**Task to complete:** An unaltered copy of every line below is the expected output.

**The data:**

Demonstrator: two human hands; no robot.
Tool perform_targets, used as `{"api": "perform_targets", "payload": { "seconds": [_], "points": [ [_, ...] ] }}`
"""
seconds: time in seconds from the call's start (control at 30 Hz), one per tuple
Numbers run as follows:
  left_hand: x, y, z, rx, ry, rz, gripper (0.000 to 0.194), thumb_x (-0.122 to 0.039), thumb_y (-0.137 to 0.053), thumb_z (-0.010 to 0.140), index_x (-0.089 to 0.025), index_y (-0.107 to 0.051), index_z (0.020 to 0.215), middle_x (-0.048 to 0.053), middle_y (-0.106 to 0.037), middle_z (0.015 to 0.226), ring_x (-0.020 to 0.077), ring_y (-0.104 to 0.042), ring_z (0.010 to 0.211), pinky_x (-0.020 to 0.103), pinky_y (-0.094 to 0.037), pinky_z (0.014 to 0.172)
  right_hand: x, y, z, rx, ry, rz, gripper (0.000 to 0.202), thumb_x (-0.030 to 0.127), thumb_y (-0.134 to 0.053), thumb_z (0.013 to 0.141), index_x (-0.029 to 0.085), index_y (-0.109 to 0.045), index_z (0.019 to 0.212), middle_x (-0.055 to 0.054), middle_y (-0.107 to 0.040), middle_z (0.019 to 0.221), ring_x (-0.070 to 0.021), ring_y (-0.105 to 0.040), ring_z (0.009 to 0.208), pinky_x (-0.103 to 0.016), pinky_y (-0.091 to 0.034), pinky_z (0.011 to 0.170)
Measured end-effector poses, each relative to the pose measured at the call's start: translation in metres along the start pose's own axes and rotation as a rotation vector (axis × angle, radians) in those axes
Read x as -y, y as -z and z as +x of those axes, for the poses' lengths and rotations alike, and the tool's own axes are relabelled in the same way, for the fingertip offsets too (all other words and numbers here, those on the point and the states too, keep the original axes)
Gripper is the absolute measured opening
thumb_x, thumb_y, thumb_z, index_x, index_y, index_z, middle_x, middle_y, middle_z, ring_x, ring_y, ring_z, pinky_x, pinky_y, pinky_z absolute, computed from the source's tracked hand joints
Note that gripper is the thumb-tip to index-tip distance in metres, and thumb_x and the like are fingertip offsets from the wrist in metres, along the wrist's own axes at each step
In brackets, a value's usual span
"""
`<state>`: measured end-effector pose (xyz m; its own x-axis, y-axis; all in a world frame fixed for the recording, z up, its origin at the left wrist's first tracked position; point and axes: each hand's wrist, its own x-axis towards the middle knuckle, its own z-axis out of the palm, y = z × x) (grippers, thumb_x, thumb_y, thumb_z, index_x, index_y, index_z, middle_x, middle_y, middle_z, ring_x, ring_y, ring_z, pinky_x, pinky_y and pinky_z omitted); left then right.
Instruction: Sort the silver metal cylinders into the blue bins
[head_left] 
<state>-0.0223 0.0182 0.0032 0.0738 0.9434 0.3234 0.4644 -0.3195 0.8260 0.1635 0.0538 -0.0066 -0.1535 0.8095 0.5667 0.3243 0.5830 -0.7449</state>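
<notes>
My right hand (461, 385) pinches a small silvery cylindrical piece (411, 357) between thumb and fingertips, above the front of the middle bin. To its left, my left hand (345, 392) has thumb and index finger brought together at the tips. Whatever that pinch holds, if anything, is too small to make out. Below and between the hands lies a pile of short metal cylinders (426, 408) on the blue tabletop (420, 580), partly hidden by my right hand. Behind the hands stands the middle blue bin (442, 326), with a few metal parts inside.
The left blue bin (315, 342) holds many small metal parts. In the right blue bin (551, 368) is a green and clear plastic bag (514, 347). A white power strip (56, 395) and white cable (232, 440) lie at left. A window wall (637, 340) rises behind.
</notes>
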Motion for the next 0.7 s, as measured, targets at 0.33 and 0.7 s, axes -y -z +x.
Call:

**Written response:**
Demonstrator: two human hands; no robot.
Tool perform_targets, used as `{"api": "perform_targets", "payload": { "seconds": [_], "points": [ [_, ...] ] }}`
"""
seconds: time in seconds from the call's start (control at 30 Hz), one per tuple
Numbers run as follows:
  left_hand: x, y, z, rx, ry, rz, gripper (0.000 to 0.194), thumb_x (-0.122 to 0.039), thumb_y (-0.137 to 0.053), thumb_z (-0.010 to 0.140), index_x (-0.089 to 0.025), index_y (-0.107 to 0.051), index_z (0.020 to 0.215), middle_x (-0.048 to 0.053), middle_y (-0.106 to 0.037), middle_z (0.015 to 0.226), ring_x (-0.020 to 0.077), ring_y (-0.104 to 0.042), ring_z (0.010 to 0.211), pinky_x (-0.020 to 0.103), pinky_y (-0.094 to 0.037), pinky_z (0.014 to 0.172)
  right_hand: x, y, z, rx, ry, rz, gripper (0.000 to 0.202), thumb_x (-0.030 to 0.127), thumb_y (-0.134 to 0.053), thumb_z (0.013 to 0.141), index_x (-0.029 to 0.085), index_y (-0.109 to 0.045), index_z (0.019 to 0.212), middle_x (-0.055 to 0.054), middle_y (-0.107 to 0.040), middle_z (0.019 to 0.221), ring_x (-0.070 to 0.021), ring_y (-0.105 to 0.040), ring_z (0.009 to 0.208), pinky_x (-0.103 to 0.016), pinky_y (-0.091 to 0.034), pinky_z (0.011 to 0.170)
Measured end-effector poses, each relative to the pose measured at the call's start: translation in metres along the start pose's own axes and rotation as a rotation vector (axis × angle, radians) in those axes
Read x as -y, y as -z and z as +x of those axes, for the poses' lengths and rotations alike, and the tool's own axes are relabelled in the same way, for the fingertip offsets too (all other words and numbers here, those on the point and the states too, keep the original axes)
Gripper is the absolute measured opening
thumb_x, thumb_y, thumb_z, index_x, index_y, index_z, middle_x, middle_y, middle_z, ring_x, ring_y, ring_z, pinky_x, pinky_y, pinky_z absolute, computed from the source's tracked hand joints
Note that gripper is the thumb-tip to index-tip distance in metres, and thumb_x and the like are fingertip offsets from the wrist in metres, along the wrist's own axes at each step
In brackets, a value's usual span
"""
`<state>`: measured end-effector pose (xyz m; its own x-axis, y-axis; all in a world frame fixed for the recording, z up, its origin at the left wrist's first tracked position; point and axes: each hand's wrist, its own x-axis towards the middle knuckle, its own z-axis out of the palm, y = z × x) (grippers, thumb_x, thumb_y, thumb_z, index_x, index_y, index_z, middle_x, middle_y, middle_z, ring_x, ring_y, ring_z, pinky_x, pinky_y and pinky_z omitted); left then right.
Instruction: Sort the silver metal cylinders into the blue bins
[head_left] 
<state>-0.0223 0.0182 0.0032 0.0738 0.9434 0.3234 0.4644 -0.3195 0.8260 0.1635 0.0538 -0.0066 -0.1535 0.8095 0.5667 0.3243 0.5830 -0.7449</state>
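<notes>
My right hand (461, 385) pinches a small silvery cylindrical piece (411, 357) between thumb and fingertips, above the front of the middle bin. To its left, my left hand (345, 392) has thumb and index finger brought together at the tips. Whatever that pinch holds, if anything, is too small to make out. Below and between the hands lies a pile of short metal cylinders (426, 408) on the blue tabletop (420, 580), partly hidden by my right hand. Behind the hands stands the middle blue bin (442, 326), with a few metal parts inside.
The left blue bin (315, 342) holds many small metal parts. In the right blue bin (551, 368) is a green and clear plastic bag (514, 347). A white power strip (56, 395) and white cable (232, 440) lie at left. A window wall (637, 340) rises behind.
</notes>
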Motion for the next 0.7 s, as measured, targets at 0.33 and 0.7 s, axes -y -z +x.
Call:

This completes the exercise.